→ **Aim of the exercise**:
Would you copy each line of the records that includes the word "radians"?

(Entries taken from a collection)
┄┄┄┄┄┄┄┄┄┄┄┄┄┄┄┄┄┄┄┄

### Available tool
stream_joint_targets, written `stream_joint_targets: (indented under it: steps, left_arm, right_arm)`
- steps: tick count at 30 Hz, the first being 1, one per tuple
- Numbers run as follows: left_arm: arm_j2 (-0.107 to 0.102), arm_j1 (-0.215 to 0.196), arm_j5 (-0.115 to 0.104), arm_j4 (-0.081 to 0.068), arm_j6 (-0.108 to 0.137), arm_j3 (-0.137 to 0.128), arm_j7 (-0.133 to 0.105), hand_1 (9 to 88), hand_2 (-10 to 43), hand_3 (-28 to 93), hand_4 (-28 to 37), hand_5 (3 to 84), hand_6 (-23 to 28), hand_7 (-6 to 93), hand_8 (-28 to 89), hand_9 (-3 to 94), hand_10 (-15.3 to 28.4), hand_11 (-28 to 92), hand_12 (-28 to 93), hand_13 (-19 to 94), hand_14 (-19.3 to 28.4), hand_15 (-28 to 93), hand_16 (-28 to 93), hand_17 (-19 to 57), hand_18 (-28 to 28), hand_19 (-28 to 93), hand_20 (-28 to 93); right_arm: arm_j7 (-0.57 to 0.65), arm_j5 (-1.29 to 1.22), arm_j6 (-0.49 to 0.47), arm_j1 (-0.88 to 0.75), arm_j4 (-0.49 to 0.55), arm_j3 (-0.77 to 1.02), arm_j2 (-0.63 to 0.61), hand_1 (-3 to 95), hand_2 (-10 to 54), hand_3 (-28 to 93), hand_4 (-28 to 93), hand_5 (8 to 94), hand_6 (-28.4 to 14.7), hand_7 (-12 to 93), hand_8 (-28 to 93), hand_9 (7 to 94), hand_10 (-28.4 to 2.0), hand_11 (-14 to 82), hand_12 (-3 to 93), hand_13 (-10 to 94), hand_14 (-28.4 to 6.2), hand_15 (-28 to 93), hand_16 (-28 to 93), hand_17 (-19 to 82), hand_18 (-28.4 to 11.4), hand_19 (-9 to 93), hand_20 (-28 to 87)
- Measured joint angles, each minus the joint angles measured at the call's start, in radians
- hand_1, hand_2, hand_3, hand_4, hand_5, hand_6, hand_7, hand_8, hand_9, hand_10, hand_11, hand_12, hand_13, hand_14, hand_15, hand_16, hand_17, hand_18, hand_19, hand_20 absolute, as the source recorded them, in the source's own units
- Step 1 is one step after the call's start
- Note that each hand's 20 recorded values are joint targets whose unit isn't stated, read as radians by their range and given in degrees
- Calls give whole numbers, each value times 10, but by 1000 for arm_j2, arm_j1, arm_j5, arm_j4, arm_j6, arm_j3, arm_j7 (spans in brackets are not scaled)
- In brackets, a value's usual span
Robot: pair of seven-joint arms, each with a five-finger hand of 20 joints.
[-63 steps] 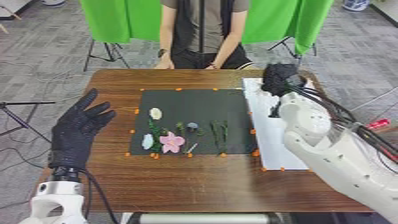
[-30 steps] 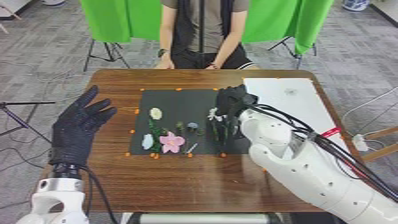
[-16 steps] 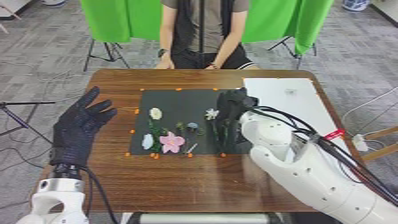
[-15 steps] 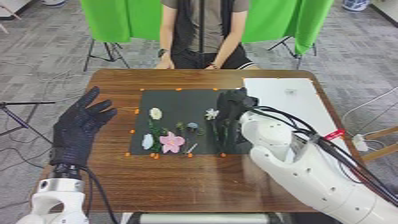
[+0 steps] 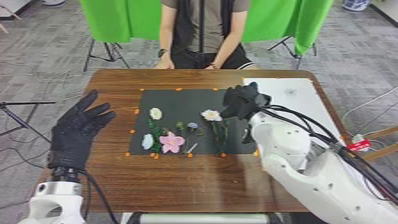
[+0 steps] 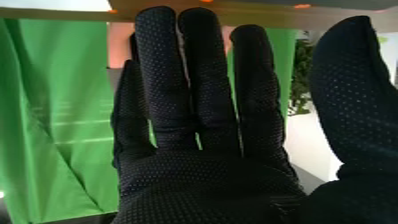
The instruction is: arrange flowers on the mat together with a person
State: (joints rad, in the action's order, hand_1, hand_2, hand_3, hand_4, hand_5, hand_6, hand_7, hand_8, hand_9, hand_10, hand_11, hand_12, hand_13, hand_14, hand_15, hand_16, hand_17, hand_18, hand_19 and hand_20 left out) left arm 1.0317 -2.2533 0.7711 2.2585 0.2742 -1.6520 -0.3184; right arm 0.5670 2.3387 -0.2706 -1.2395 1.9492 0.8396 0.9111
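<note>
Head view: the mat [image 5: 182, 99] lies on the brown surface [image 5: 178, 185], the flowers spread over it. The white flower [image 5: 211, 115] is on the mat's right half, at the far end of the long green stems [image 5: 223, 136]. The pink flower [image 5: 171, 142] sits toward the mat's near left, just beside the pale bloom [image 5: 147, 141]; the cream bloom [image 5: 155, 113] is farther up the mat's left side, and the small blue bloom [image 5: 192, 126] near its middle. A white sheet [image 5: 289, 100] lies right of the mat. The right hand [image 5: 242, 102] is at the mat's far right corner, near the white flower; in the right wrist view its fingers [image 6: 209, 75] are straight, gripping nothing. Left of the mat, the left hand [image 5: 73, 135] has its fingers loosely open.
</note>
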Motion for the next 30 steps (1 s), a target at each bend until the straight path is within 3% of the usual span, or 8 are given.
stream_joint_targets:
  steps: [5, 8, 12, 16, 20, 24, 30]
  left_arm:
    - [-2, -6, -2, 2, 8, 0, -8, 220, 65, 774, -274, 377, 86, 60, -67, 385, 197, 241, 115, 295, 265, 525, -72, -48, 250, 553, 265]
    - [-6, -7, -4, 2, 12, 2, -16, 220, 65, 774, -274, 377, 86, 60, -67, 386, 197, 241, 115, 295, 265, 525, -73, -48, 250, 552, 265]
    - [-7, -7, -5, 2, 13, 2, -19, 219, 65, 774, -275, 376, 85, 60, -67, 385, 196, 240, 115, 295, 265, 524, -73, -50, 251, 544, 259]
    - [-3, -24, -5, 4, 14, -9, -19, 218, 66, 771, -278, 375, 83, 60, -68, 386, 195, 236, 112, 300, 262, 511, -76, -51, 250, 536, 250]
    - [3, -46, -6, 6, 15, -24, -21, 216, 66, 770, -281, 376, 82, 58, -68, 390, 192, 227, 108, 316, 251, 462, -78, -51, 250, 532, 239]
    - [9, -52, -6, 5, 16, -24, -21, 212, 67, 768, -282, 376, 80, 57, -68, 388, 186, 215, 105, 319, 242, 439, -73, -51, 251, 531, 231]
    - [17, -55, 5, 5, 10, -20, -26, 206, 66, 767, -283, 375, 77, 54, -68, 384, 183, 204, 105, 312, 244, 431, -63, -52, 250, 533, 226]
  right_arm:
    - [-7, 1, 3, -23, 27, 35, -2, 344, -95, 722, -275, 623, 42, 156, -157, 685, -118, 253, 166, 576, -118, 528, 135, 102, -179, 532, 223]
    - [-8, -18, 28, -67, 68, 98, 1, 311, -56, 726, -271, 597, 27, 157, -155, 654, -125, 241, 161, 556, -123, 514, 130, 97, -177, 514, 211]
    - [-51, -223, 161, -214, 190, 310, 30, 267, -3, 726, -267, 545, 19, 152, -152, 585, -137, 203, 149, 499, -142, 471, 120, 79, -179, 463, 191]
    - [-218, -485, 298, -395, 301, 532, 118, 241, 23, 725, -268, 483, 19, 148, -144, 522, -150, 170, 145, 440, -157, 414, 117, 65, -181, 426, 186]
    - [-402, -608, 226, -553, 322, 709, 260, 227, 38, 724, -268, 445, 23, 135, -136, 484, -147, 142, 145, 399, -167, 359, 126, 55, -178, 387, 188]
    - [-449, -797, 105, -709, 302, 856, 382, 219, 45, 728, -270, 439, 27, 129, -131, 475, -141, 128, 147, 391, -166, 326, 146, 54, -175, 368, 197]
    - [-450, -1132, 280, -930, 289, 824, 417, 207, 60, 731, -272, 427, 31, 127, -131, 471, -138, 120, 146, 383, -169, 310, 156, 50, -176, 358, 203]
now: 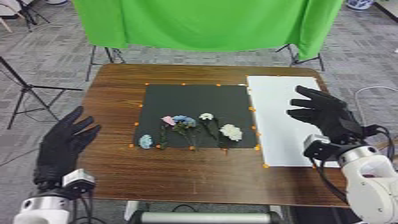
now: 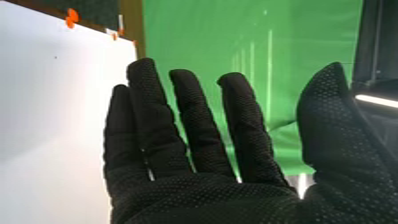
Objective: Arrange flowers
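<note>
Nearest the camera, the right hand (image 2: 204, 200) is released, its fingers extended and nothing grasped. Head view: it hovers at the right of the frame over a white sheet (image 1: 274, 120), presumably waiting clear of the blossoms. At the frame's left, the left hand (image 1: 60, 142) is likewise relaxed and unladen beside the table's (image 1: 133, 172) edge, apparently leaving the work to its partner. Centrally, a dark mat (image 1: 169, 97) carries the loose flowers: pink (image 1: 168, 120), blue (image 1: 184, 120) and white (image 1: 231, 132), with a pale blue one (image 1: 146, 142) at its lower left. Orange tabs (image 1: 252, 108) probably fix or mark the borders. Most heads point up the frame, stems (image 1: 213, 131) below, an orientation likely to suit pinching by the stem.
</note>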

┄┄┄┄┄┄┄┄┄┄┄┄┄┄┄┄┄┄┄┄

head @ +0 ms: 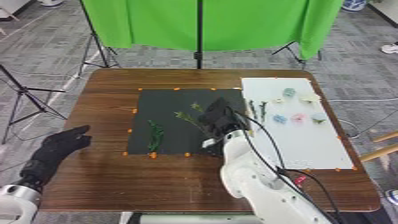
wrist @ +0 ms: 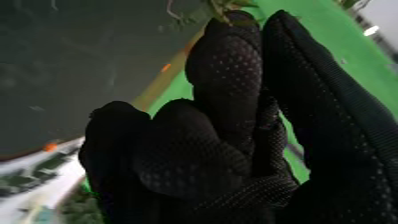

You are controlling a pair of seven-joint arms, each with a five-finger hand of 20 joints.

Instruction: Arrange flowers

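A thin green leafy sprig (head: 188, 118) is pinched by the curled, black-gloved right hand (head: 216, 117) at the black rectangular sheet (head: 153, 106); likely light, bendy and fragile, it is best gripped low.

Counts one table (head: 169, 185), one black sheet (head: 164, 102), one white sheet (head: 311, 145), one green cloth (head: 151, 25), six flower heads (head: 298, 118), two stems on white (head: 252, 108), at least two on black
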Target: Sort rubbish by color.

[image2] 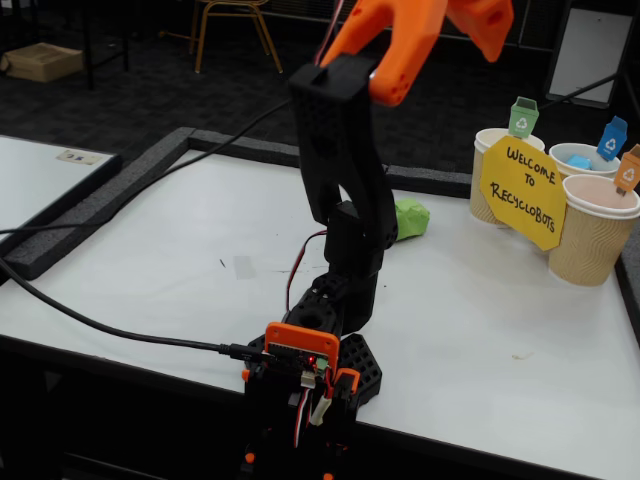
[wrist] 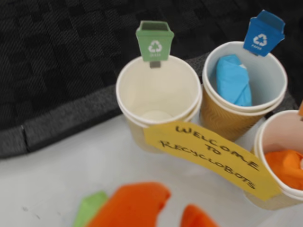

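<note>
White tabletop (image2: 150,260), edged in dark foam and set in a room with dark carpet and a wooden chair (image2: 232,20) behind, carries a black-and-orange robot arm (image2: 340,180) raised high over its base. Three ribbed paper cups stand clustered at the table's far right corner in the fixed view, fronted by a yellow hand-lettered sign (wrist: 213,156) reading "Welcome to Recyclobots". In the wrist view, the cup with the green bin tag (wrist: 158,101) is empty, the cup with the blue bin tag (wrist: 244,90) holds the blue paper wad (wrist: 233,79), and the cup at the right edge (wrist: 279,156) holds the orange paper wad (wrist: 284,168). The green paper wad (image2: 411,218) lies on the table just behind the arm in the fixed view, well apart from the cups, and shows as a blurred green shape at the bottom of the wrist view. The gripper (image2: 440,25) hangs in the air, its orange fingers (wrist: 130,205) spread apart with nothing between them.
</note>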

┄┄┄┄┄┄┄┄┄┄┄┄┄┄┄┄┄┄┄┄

→ **Exercise answer**:
- Measured joint angles, each minus the joint angles measured at the call's start, in radians
- Note that each hand's 20 recorded values are joint targets whose unit isn't stated, read as radians by their range and given in degrees

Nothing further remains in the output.